Finding the Longest Common Subsequence of DNA Strands

The Problem: Finding Common Ground in DNA

In bioinformatics, comparing DNA sequences is a fundamental task. One common problem is to find the longest common subsequence (LCS) between two sequences. This can help us understand the similarity between two DNA strands, which can have implications for everything from genetic disease to evolutionary biology.

This blog post walks through a C++ implementation I wrote to solve the LCS problem for two DNA sequences. The implementation follows the classic dynamic programming approach, which is a powerful technique for solving problems that can be broken down into smaller, overlapping subproblems.

The Strategy: Dynamic Programming

At its core, the LCS problem has an optimal substructure, meaning that the optimal solution to the problem contains within it optimal solutions to subproblems. This makes it a perfect candidate for dynamic programming.

The basic idea is to build a table that stores the lengths of the LCS for all possible prefixes of the two input strings. Let’s say our input strings are X and Y. We create a table C where C[i][j] is the length of the LCS of X[1...i] and Y[1...j].

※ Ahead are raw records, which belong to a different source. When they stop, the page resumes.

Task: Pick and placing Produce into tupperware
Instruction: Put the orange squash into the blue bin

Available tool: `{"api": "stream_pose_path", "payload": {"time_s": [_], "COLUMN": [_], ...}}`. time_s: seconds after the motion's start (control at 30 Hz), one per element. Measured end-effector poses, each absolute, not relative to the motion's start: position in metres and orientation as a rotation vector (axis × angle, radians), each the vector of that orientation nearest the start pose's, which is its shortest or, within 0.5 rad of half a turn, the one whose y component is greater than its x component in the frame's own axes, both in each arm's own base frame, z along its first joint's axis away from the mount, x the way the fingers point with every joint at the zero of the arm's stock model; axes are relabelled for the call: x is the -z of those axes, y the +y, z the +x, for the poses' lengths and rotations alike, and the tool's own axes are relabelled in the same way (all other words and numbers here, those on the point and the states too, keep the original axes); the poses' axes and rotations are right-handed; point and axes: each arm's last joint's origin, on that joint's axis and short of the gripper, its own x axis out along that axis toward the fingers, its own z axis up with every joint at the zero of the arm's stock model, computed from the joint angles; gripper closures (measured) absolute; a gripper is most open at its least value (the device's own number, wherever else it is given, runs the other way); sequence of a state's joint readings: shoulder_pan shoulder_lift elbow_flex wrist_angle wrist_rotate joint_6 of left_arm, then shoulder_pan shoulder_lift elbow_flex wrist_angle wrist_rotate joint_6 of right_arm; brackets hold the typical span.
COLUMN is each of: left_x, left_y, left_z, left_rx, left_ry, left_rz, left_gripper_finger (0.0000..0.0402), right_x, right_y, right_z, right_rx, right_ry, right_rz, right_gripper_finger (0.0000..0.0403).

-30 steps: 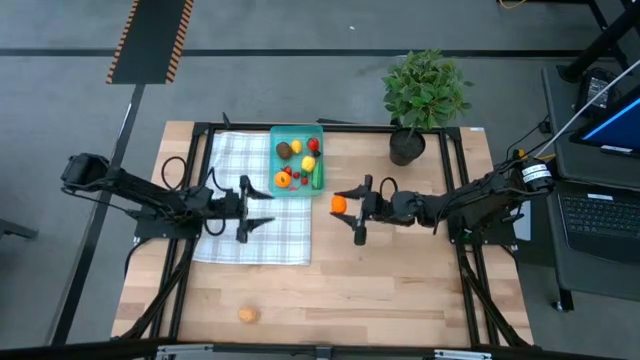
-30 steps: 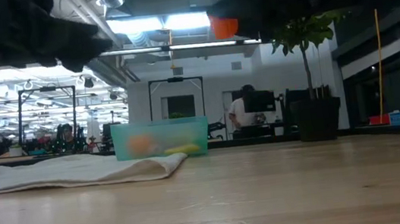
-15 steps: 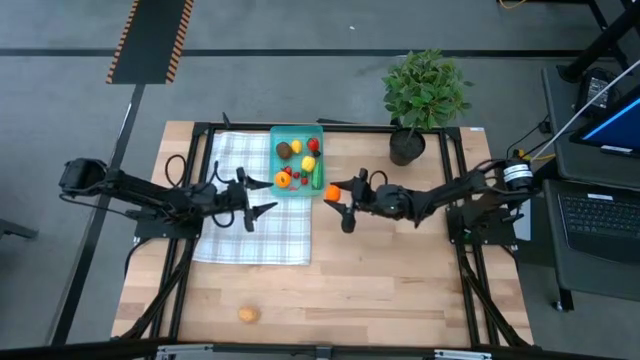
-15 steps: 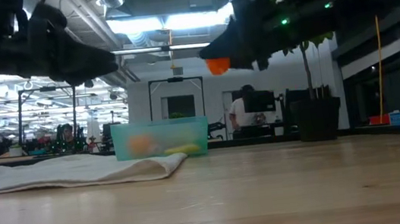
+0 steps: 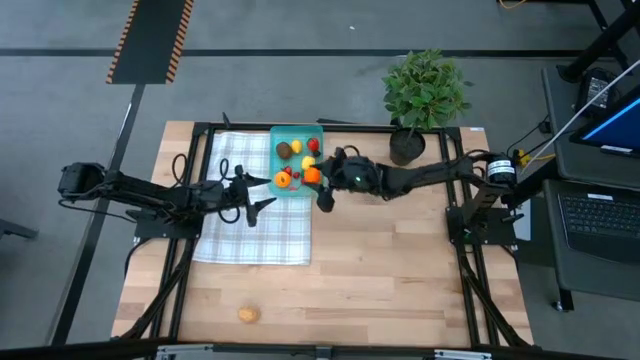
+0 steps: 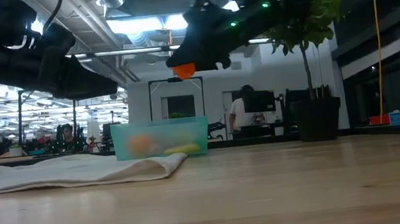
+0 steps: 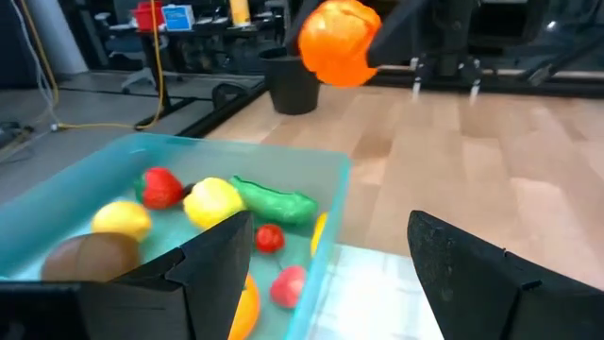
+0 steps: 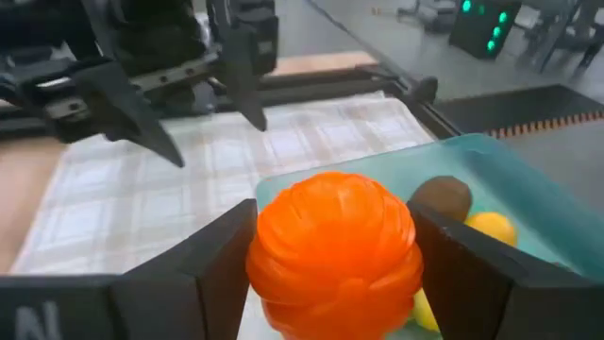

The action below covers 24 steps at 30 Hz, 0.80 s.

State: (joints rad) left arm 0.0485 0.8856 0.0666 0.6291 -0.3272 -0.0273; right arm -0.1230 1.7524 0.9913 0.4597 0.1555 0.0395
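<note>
**Orange piece carried up to the tupperware's edge**

Moved since a second ago: right end effector (image 5: 318, 187), then out over bare wood well right of the container, now stretched across to the near right corner of the teal tupperware (image 5: 297, 133), arm extended almost straight along the surface (image 5: 400, 270). Clamped between its two dark fingers (image 8: 222, 260): a ribbed orange produce piece (image 8: 332, 253), jaws held wide around it, lifted clear above the container in the low view (image 6: 184, 70). Left end effector (image 5: 258, 194) shifted only slightly over the same second, hanging over the white checked cloth (image 5: 255, 240) just left of the container, jaws standing wide apart with nothing between them.

Inside the tupperware: a brown piece (image 7: 90, 255), two yellow ones (image 7: 213, 200), a red strawberry-like piece (image 7: 160, 186), small red pieces (image 7: 270, 236), a green elongated piece (image 7: 274, 200) and an orange one at the near wall. Seen from the left wrist, the carried orange piece (image 7: 340, 42) hovering above the far rim.

Around: one brownish piece (image 5: 247, 314) lying alone near the front edge of the surface, well apart from everything else. Potted green plant (image 5: 424, 95) at the back, right of the container and just behind the right arm. Cloth edge touching the container's left side. Both end effectors close together, facing each other across the container's near corner. A person seated in the room beyond, in the low view (image 6: 244, 110).
</note>
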Motion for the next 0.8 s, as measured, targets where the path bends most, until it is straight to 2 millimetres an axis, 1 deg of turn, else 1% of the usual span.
{"api": "stream_pose_path", "payload": {"time_s": [0.13, 0.27, 0.33, 0.47, 0.6, 0.8], "left_x": [-0.152, -0.152, -0.15, -0.146, -0.145, -0.145], "left_y": [0.021, 0.024, 0.024, 0.024, 0.022, 0.02], "left_z": [0.156, 0.155, 0.155, 0.154, 0.155, 0.155], "left_rx": [-0.427, -0.449, -0.452, -0.448, -0.381, -0.332], "left_ry": [0.187, 0.194, 0.214, 0.257, 0.263, 0.261], "left_rz": [0.024, 0.034, 0.036, 0.035, 0.015, 0.006], "left_gripper_finger": [0.0127, 0.0127, 0.0127, 0.0127, 0.0127, 0.0127], "right_x": [-0.22, -0.227, -0.23, -0.234, -0.237, -0.23], "right_y": [-0.07, -0.087, -0.092, -0.098, -0.102, -0.11], "right_z": [0.386, 0.393, 0.396, 0.395, 0.394, 0.399], "right_rx": [0.305, 0.215, 0.205, 0.213, 0.224, 0.238], "right_ry": [0.363, 0.446, 0.468, 0.525, 0.551, 0.521], "right_rz": [0.026, 0.108, 0.134, 0.148, 0.157, 0.157], "right_gripper_finger": [0.0152, 0.0152, 0.0152, 0.0152, 0.0152, 0.0152]}}
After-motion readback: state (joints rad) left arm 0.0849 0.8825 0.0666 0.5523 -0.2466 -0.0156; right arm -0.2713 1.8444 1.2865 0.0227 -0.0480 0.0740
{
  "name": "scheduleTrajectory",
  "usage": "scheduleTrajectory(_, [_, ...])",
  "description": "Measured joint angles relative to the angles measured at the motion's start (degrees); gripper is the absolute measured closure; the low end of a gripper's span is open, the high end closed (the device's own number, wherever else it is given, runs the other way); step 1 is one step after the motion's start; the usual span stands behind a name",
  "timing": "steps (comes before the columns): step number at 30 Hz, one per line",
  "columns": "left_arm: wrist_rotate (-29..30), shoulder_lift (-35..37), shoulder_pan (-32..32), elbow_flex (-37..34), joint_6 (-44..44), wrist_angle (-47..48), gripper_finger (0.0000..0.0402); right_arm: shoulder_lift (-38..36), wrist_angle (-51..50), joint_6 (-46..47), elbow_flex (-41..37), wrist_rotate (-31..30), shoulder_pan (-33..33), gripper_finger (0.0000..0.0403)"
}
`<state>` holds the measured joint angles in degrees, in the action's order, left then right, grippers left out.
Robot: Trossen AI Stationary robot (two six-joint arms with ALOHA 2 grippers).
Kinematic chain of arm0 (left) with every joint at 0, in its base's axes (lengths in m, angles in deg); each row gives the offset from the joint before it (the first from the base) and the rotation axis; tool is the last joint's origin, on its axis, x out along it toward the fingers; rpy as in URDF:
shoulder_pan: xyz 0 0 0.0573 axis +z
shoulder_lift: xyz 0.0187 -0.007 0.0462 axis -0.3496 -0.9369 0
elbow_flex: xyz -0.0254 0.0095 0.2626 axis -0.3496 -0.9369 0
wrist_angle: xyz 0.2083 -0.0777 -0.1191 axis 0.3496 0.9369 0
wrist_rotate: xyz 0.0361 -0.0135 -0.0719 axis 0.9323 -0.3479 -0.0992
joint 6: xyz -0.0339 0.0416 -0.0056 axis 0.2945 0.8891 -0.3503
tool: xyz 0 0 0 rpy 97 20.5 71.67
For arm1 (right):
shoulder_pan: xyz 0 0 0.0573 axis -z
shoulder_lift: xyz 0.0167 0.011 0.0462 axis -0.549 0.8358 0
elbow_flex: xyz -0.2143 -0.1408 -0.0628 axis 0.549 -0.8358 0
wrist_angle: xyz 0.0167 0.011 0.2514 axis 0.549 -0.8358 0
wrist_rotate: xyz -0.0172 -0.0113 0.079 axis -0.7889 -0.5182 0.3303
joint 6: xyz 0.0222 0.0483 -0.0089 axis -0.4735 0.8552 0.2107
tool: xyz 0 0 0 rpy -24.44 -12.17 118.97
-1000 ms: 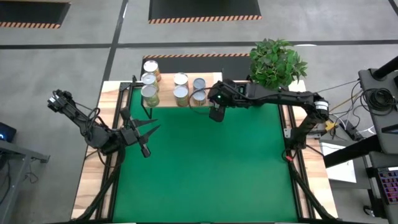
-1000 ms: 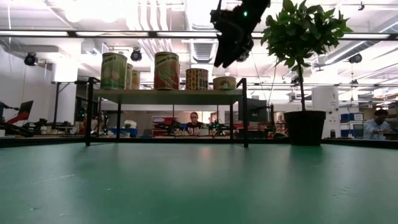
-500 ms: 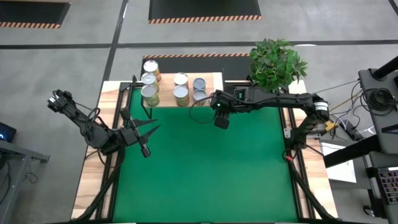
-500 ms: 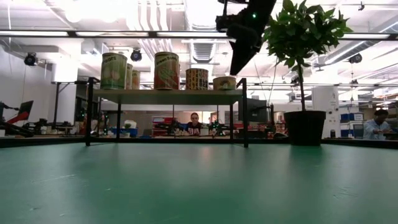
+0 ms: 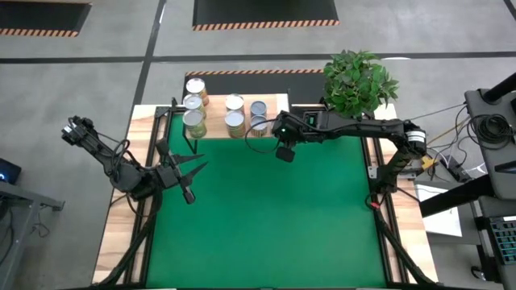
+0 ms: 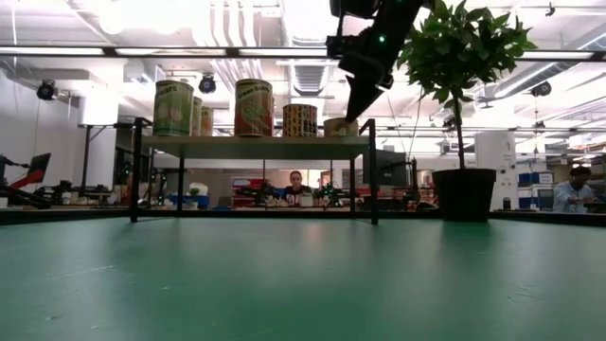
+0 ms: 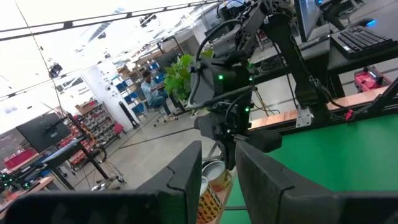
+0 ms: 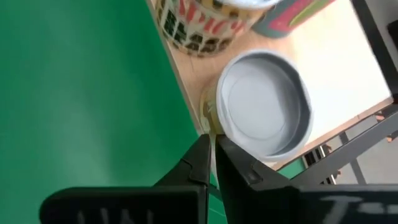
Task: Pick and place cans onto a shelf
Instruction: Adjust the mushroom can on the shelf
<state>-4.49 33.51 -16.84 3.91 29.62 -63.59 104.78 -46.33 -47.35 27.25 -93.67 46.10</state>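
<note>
While the right gripper (image 5: pixel 284 153) hangs pressed together and empty beside the shelf (image 5: pixel 278 103) front edge, cans (image 5: pixel 235 102) stand on it. Near the mat's left edge, the left gripper (image 5: pixel 192 173) waits spread.

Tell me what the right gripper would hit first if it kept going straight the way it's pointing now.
Probably the short can at the shelf's near edge. The right gripper, shut and empty, points at that can's side just below its rim, though the gap is hard to judge.

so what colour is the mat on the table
Green; the mat shows best in the high view.
</note>
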Motion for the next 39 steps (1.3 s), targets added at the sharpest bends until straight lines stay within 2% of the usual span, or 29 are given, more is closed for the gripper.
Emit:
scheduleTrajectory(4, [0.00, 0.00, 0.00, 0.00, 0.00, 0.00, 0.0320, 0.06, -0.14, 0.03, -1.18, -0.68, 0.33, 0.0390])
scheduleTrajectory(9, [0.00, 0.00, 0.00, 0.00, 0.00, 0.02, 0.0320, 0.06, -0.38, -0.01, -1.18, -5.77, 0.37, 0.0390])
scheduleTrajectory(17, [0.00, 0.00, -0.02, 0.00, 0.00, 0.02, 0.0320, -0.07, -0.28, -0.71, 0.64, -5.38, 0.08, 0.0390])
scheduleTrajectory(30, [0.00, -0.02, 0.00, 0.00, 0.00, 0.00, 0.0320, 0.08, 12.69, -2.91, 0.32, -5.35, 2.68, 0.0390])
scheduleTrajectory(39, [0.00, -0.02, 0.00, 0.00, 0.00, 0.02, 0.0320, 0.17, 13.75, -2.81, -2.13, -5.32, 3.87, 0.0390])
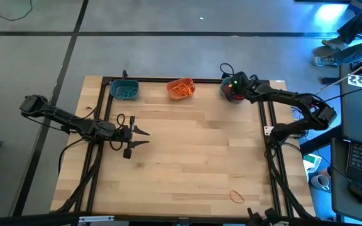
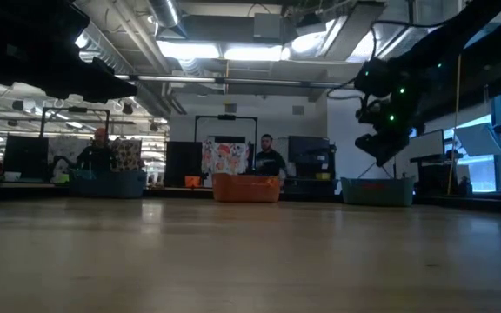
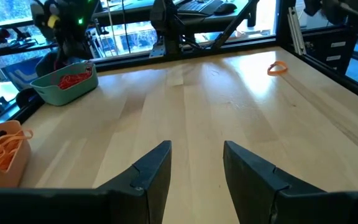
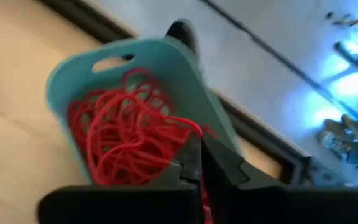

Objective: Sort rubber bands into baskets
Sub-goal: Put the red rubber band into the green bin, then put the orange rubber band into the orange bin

We can compute the values in this table as follows:

If X[i] == Y[j], then the LCS of X[1...i] and Y[1...j] is the LCS of X[1...i-1] and Y[1...j-1] followed by X[i]. So, C[i][j] = C[i-1][j-1] + 1.
If X[i] != Y[j], then the LCS of X[1...i] and Y[1...j] is the longer of the LCS of X[1...i-1] and Y[1...j] and the LCS of X[1...i] and Y[1...j-1]. So, C[i][j] = max(C[i-1][j], C[i][j-1]).

The Implementation

This implementation follows this logic closely. Let’s break it down.

Reading the Input

First, we need to get our two DNA sequences. The read_sequence function handles this. It’s a simple utility that reads two lines from a file named dna.txt, which has 2 lines, each representing a DNA sequence.

void read_sequence(const std::string path, std::string &s1, std::string &s2) {
    /* Open file */
    std::ifstream file(path);
    std::string line;

    /* Ensure file can be opened */
    if (!file.is_open()) {
        std::cout << "File not found" << std::endl;
        return;
    }
    /* Get 2 lines from file to compare */
    getline(file, s1, '\n');
    getline(file, s2, '\n');
}

The `lcs` Function

The lcs function is where the dynamic programming magic happens. It takes the two sequences, s1 and s2, as input and creates two 2D vectors: c_matrix and b_matrix.

c_matrix stores the lengths of the LCS for the subproblems, as described above.
b_matrix is a helper matrix that stores the “direction” we came from to get the optimal solution at each step (diagonal, up, or left). This is crucial for reconstructing the LCS later.

void lcs(std::string s1, std::string s2) {
    unsigned m = s1.size();
    unsigned n = s2.size();

    /* init b and c matrices to necessary size */
    std::vector<std::vector<int>> b_matrix(m, std::vector<int> (n));
    std::vector<std::vector<int>> c_matrix(m+1, std::vector<int> (n+1));

    /* init c's first row and column to 0s (this is wholly unnecessary, C++ initializes all values to 0 by default.)*/
    for (unsigned i = 0; i <= m; i++)
      c_matrix[i][0] = 0;
    for (unsigned j = 0; j <= n; j++)
      c_matrix[0][j] = 0;

    /* Filling matrices */
    for (unsigned i = 1; i < m + 1; i++) {
        for (unsigned j = 1; j < n + 1; j++) {
            if (s1.at(i - 1) == s2.at(j - 1)) {
                c_matrix[i][j] = c_matrix[i - 1][j - 1] + 1;
                b_matrix[i - 1][j - 1] = DIAGONAL;
            } else if (c_matrix[i - 1][j] >= c_matrix[i][j - 1]) {
                c_matrix[i][j] = c_matrix[i - 1][j];
                b_matrix[i - 1][j - 1] = UP;
            } else {
                c_matrix[i][j] = c_matrix[i][j - 1];
                b_matrix[i - 1][j - 1] = LEFT;
            }
        }
    }
    /* Print the sequence found */
    print_lcs(s1, b_matrix, m - 1, n - 1);
}

Reconstructing the LCS

Once the c_matrix and b_matrix are filled, the print_lcs function is called to reconstruct the actual LCS. It does this by backtracking through the b_matrix, starting from the bottom-right corner. If the direction is DIAGONAL, it means we found a character in the LCS. If it’s UP or LEFT, we move accordingly without printing a character.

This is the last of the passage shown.